La lavoratrice deve soddisfare uno dei seguenti requisiti:
- Essere priva di un impiego regolarmente retribuito da almeno 24 mesi;
Essere priva di un impiego regolarmente retribuito da almeno 12 mesi e che appartenere ad alcune categorie di “lavoratore svantaggiato.
Bonus giovani 2026 (art. 2, D.L. n. 62/2026)
I datori di lavoro privati che, tra il 1° gennaio e il 31 dicembre 2026, assumono con contratto a tempo indeterminato personale non dirigenziale under 35 possono beneficiare di un esonero del 100% dei contributi previdenziali a loro carico a esclusione dei premi e contributi INAIL.
L’agevolazione ha una durata di 24 mesi e si applica nel limite massimo di 500 euro mensili, elevato a 650 euro per le sedi di lavoro situate in Abruzzo, Molise, Campania, Basilicata, Sicilia, Puglia, Calabria, Sardegna, Marche e Umbria.
Il beneficio è riconosciuto anche per l’assunzione di soggetti privi di impiego regolarmente retribuito da almeno 12 mesi e appartenenti alle categorie di “lavoratori svantaggiati”.
Bonus ZES (art. 3, D.L. n. 62/2026)
I datori di lavoro privati che, dal 1° gennaio al 31 dicembre 2026, assumono con contratto a tempo indeterminato personale non dirigenziale presso sedi o unità produttive situate nelle regioni della ZES unica del Mezzogiorno possono beneficiare di un esonero contributivo totale.
L’agevolazione, della durata di 24 mesi, è riconosciuta fino a un massimo di 650 euro mensili, con esclusione dei premi e contributi INAIL.
Il beneficio è riservato ai datori di lavoro che, al momento dell’assunzione, occupano fino a 10 dipendenti e assumono lavoratori di almeno 35 anni, disoccupati da almeno 24 mesi.
Bonus stabilizzazione giovani (art. 4, D.L. n. 62/2026)

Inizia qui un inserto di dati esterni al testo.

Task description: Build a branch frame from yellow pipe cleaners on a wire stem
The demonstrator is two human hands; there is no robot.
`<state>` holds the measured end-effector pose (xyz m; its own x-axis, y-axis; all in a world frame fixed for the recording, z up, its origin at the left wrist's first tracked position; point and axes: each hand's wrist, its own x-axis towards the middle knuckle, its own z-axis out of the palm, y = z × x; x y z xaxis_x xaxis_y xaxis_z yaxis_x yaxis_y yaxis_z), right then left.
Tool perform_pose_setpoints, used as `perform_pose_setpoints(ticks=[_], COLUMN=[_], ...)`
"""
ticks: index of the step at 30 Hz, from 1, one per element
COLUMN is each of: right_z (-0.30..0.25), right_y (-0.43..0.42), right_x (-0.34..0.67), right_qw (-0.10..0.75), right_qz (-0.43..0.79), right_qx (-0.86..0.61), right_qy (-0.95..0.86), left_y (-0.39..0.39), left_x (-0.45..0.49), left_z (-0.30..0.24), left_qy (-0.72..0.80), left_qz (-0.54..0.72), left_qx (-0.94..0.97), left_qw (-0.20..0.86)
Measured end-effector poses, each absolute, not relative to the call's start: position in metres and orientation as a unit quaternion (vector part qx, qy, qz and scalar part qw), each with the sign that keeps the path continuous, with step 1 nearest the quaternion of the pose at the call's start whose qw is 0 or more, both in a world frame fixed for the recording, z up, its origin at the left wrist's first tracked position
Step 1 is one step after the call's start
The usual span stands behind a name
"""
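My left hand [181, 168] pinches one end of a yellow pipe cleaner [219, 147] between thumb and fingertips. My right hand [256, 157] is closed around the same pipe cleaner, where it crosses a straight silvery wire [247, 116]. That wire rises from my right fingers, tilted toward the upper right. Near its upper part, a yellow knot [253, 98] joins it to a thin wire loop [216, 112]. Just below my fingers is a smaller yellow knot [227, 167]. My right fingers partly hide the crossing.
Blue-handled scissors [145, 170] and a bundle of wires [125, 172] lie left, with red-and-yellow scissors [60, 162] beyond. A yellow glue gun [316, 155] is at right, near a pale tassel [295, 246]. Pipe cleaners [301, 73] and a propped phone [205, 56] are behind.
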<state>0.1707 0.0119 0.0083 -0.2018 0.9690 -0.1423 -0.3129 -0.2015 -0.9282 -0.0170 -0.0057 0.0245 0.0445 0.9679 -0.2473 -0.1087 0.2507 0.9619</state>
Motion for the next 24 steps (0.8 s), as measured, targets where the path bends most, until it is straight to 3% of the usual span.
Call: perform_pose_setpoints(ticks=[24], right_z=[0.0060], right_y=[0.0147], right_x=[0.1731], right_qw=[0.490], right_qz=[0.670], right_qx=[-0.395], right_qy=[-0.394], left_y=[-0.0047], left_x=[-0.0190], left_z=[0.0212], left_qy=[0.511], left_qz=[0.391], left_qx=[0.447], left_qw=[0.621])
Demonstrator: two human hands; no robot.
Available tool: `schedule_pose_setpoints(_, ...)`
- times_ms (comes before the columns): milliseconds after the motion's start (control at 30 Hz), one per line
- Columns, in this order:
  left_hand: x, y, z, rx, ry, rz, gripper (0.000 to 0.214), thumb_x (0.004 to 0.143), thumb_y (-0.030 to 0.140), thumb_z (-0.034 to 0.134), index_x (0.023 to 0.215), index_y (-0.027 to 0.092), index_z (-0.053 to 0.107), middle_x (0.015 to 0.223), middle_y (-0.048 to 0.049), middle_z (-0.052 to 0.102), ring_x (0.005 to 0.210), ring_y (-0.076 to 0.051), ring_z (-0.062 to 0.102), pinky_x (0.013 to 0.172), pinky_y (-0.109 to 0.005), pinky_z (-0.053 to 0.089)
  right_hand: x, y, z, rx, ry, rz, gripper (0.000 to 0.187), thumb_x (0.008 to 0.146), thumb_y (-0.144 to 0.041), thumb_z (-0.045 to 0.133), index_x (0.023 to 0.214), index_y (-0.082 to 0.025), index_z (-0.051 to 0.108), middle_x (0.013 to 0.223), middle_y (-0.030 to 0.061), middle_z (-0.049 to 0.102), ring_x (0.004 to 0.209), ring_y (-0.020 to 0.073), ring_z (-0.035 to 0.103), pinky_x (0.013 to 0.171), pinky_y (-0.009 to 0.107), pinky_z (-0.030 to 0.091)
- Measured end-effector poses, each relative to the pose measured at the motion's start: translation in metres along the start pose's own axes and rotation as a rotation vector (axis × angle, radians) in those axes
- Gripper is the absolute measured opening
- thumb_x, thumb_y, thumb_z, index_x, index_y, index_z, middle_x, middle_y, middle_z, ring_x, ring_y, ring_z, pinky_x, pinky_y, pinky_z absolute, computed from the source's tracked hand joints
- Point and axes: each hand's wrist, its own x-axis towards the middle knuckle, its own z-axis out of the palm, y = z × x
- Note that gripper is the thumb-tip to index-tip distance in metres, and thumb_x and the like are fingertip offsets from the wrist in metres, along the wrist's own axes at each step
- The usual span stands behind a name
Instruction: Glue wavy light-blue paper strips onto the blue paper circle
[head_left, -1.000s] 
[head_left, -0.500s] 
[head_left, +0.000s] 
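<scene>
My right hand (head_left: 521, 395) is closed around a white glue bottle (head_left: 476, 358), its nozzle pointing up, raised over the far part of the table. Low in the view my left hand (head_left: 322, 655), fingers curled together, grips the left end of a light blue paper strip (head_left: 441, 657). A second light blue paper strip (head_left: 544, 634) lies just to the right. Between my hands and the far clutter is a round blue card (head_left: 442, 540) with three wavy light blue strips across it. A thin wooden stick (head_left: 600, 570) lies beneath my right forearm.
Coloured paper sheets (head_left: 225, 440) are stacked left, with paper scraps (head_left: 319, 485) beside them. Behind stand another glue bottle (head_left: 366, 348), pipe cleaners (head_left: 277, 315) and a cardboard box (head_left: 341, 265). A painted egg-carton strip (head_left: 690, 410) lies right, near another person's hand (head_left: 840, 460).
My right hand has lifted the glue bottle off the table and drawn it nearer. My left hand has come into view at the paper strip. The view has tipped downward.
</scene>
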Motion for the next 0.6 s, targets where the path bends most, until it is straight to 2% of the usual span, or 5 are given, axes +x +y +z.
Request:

L’incentivo è rivolto alla trasformazione dei rapporti di lavoro a tempo determinato in contratti a tempo indeterminato, per personale non dirigenziale, a condizione che il rapporto a termine abbia avuto una durata complessiva non superiore a 12 mesi alla data della trasformazione.
Il lavoratore deve avere meno di 35 anni e non deve essere mai stato occupato a tempo indeterminato.
Il beneficio si applica alle trasformazioni effettuate, senza soluzione di continuità, dal 1° agosto al 31 dicembre 2026, relative a contratti a termine avviati entro il 30 aprile 2026.
L’agevolazione consiste in un esonero del 100% dei contributi previdenziali a carico del datore di lavoro (esclusi i premi e contributi INAIL), fino a un massimo di 500 euro mensili per 24 mesi.